Delta Interiors' experience was far from the first where businesses have found themselves stranded with a newly notorious name.
Sales of Ayds Diet Candy, first sold to the public in the 1930s, were savaged by the Aids pandemic 50 years later, and a name change to Diet Ayds was not enough to save the now-discontinued appetite suppressant.
But sales went up for Australian company Golden Circle's sarsaparilla soft drink - known as Sars - during the Sars coronavirus epidemic in the early 2000s.
New Zealand sales of the drink increased during the epidemic, and the BBC reported some people were asking if the drink was a medicine or offered protection against Sars, according to the Medical Journal of Australia.
More recently, the only dent in Corona beer sales came when Mexico shut down breweries in the worst days of the coronavirus pandemic last year, CBS News reported.
Companies, people and even animals with the name Isis also found themselves in an unenviable position when terrorist group Isis started capturing global headlines with brutal killings and attacks beginning last decade.
California-based biotech company Isis Pharmaceuticals and mobile payment app Isis were among those to change their names, and a British horse owner landed in the sights of Interpol when she labelled a money transfer for her ancient Egyptian goddess-named nag's horse bootcamp "funds for Isis".
The horse's owner later told media she'd learned her lesson on money transfers but wouldn't be changing her horse's name.
University of Auckland senior lecturer in marketing Mike Lee recommended the same for Kiwi businesses trading under the Delta name.
"I think just acknowledging it, rather than changing the brand name is a good way to go now. The general public is probably sick of all the other things they've had to change in the past 18 months.
"By sticking with the name it's almost a middle finger to the virus.

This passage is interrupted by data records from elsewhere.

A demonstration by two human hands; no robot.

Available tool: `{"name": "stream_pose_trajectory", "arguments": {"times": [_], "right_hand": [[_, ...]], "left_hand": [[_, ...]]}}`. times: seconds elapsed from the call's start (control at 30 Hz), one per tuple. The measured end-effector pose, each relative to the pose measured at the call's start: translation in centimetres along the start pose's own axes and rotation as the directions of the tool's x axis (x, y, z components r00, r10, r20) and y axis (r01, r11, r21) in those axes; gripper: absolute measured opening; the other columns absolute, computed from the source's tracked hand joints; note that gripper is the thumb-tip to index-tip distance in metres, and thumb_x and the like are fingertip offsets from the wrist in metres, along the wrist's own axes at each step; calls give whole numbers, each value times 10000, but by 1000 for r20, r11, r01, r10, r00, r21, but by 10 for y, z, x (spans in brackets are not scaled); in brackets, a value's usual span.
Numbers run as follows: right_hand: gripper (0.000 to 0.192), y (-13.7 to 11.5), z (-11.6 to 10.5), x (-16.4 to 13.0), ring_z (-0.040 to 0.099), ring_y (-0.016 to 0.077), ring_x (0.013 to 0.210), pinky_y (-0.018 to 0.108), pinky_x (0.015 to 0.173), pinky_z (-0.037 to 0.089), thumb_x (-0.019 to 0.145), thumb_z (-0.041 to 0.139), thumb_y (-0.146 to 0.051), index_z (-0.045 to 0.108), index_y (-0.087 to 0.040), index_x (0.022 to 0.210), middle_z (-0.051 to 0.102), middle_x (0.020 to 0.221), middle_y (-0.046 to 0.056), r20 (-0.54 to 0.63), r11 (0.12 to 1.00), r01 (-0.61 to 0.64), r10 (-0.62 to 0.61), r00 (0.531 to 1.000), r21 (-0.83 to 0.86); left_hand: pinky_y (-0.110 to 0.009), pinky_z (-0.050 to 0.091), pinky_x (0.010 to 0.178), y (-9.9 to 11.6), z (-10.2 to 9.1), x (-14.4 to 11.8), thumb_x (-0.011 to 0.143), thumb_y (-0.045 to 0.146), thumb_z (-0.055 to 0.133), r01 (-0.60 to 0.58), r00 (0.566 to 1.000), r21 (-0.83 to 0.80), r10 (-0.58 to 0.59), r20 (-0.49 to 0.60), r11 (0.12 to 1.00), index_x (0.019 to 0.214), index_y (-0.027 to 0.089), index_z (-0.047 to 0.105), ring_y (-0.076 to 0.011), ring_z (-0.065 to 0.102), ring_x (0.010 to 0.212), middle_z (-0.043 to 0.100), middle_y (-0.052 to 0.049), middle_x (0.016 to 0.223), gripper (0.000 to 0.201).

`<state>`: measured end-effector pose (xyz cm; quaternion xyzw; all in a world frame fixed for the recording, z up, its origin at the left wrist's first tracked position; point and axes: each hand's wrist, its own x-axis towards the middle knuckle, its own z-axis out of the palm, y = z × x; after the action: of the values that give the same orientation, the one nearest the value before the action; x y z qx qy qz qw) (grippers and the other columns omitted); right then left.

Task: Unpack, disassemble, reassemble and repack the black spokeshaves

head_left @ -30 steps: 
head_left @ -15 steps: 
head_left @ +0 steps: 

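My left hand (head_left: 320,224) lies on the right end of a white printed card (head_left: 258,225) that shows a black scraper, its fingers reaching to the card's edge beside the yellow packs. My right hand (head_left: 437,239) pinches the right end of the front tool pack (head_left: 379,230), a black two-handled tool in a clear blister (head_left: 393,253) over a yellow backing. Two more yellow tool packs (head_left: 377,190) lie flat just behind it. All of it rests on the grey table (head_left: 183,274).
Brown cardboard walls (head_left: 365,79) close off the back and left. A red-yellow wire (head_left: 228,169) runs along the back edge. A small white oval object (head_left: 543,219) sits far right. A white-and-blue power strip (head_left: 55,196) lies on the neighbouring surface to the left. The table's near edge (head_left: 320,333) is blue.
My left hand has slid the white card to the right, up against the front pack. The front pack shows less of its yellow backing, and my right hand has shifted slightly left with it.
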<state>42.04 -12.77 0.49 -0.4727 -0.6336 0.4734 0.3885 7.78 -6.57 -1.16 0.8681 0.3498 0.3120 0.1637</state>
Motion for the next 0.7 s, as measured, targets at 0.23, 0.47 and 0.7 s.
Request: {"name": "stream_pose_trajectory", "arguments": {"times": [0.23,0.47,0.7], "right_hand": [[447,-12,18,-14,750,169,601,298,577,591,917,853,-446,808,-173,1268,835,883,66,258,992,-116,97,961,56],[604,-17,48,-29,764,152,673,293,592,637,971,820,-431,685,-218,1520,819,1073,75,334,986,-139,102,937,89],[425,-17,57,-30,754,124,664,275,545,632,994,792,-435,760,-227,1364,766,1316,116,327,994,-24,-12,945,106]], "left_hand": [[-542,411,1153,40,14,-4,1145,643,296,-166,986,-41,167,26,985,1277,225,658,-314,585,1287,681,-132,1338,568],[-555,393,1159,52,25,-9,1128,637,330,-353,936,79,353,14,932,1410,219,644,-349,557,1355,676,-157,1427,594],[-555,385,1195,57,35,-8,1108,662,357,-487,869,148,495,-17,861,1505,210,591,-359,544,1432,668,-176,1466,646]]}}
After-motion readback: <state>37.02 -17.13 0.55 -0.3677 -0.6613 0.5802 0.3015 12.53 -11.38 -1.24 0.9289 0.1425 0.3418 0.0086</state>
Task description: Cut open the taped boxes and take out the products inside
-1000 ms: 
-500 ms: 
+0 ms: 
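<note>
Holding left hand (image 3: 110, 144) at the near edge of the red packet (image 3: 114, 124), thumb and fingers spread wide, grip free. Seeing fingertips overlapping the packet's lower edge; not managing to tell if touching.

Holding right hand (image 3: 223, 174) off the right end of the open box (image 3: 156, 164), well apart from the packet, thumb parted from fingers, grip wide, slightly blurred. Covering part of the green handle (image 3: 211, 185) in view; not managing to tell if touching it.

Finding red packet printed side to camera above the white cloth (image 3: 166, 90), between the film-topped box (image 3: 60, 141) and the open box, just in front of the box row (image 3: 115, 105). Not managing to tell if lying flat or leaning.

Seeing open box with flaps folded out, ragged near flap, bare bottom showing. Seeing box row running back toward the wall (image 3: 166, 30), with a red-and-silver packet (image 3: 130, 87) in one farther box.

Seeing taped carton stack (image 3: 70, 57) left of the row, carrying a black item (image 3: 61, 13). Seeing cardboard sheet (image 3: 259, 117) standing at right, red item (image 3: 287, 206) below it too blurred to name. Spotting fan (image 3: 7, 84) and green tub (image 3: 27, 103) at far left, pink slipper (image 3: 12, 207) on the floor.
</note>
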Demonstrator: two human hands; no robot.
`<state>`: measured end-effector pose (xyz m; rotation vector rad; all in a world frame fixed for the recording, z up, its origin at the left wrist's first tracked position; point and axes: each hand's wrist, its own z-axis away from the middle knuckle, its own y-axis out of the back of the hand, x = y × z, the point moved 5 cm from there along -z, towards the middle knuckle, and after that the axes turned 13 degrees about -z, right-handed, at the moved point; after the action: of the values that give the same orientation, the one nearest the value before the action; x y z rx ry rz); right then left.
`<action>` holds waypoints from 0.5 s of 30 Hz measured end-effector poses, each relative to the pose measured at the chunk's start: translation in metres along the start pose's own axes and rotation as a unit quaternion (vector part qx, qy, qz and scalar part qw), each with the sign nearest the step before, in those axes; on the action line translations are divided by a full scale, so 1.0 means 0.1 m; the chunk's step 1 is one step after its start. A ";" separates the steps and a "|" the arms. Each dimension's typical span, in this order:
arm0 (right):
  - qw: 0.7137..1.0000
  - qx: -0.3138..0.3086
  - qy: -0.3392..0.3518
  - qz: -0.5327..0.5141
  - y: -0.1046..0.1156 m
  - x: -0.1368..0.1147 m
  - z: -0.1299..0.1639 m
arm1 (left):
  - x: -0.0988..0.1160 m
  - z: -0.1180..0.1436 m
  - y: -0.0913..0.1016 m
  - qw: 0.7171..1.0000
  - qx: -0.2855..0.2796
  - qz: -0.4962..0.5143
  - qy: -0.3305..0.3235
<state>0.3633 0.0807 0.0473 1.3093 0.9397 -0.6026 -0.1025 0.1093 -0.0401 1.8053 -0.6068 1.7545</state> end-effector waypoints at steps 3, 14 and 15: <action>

And [that] might garner some support."
Australian singer Delta Goodrem also appears to have stuck with her name, after calling herself "the artist formerly known as Delta" in a tweet to fans in early July asking for "a new name".
McLeod and Gemmell are sticking with their now-infamous first names, too.
She'd wavered, Gemmell said, when Delta started spreading in Australia.
The teen lives in Albury, on the border of New South Wales and Victoria, the two Australian states worst affected by the variant.
On canteen duty at netball she briefly considered changing her name badge from Delta to D.
"I got so many comments and I was always being asked about Delta, like I was an expert.
"But then I was like, 'No, I was here before the virus. It's my name and I'm going to claim it'."